SUPPLIED DATA ▸
====

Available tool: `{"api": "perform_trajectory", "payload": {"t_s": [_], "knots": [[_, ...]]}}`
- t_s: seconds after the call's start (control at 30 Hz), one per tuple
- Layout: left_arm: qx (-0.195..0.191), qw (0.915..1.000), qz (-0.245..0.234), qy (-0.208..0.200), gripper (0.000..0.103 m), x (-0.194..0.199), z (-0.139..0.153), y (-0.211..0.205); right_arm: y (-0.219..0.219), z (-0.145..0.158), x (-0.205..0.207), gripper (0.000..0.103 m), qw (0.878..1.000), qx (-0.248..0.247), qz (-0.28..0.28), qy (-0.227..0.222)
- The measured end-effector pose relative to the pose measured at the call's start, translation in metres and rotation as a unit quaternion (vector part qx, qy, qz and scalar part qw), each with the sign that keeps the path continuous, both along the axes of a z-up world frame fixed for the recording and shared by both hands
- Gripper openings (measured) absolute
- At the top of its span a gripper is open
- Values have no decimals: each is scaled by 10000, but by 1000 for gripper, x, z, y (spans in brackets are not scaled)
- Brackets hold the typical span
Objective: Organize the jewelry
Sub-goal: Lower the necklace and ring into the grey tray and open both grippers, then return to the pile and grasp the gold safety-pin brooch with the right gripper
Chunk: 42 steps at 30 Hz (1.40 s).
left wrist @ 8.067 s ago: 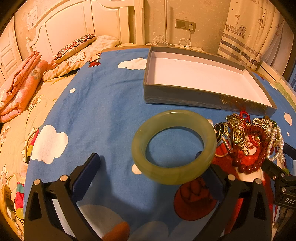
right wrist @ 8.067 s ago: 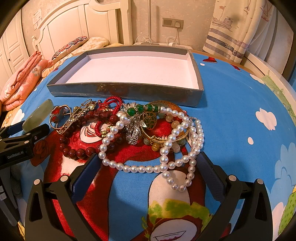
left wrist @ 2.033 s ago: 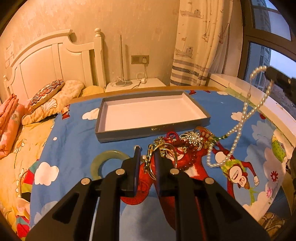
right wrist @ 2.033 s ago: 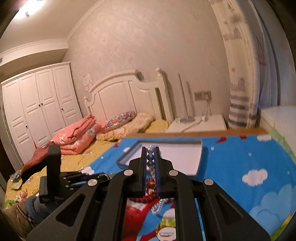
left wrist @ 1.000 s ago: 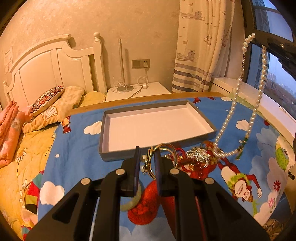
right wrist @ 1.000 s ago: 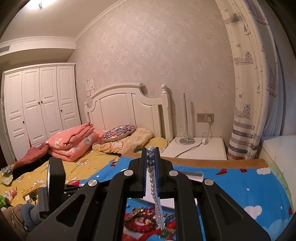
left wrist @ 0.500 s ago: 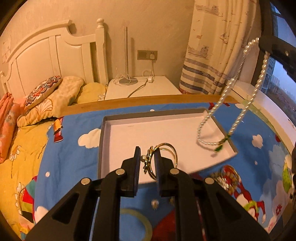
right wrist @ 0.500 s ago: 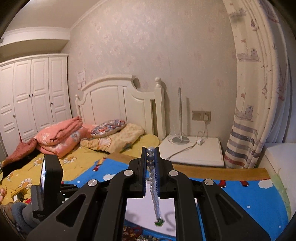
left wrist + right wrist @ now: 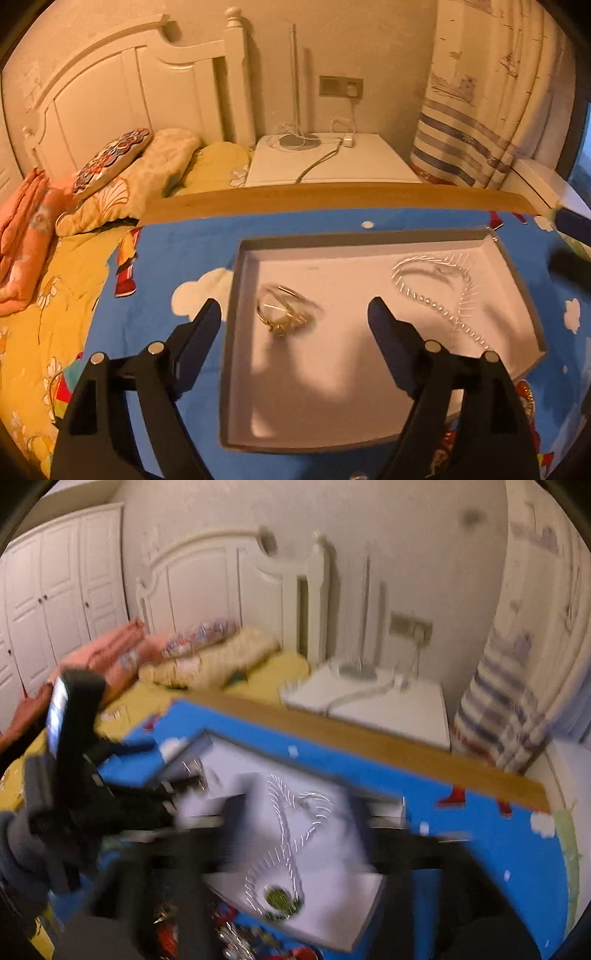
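A grey tray (image 9: 231,314) with a white floor lies on the blue cartoon bedspread. Gold bangles (image 9: 282,312) lie in its left part and a white pearl necklace (image 9: 436,291) lies in its right part, both blurred. My left gripper (image 9: 295,317) is open and empty just above the tray's near half. The right wrist view is heavily blurred: my right gripper (image 9: 295,816) is open above the tray (image 9: 354,938), and the pearl necklace (image 9: 291,834) with a green pendant lies on the tray below it.
More jewelry (image 9: 229,934) lies in a heap on the bedspread in front of the tray. A wooden bed edge (image 9: 332,201), a white nightstand (image 9: 328,166), pillows (image 9: 122,173) and a striped curtain (image 9: 480,110) are behind.
Both grippers have opened. The gold bangles have dropped from the left gripper into the tray, and the pearl necklace has dropped from the right gripper into the tray. Both grippers came lower over the tray.
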<state>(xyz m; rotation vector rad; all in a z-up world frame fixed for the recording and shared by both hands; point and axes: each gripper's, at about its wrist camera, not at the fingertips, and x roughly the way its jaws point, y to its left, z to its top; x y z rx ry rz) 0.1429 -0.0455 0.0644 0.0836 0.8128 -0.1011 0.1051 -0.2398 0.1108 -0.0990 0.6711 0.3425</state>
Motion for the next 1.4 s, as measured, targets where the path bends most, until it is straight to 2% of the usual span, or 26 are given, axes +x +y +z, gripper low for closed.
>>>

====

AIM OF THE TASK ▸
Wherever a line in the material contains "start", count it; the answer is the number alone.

SOLUTION FOR THIS TASK ▸
2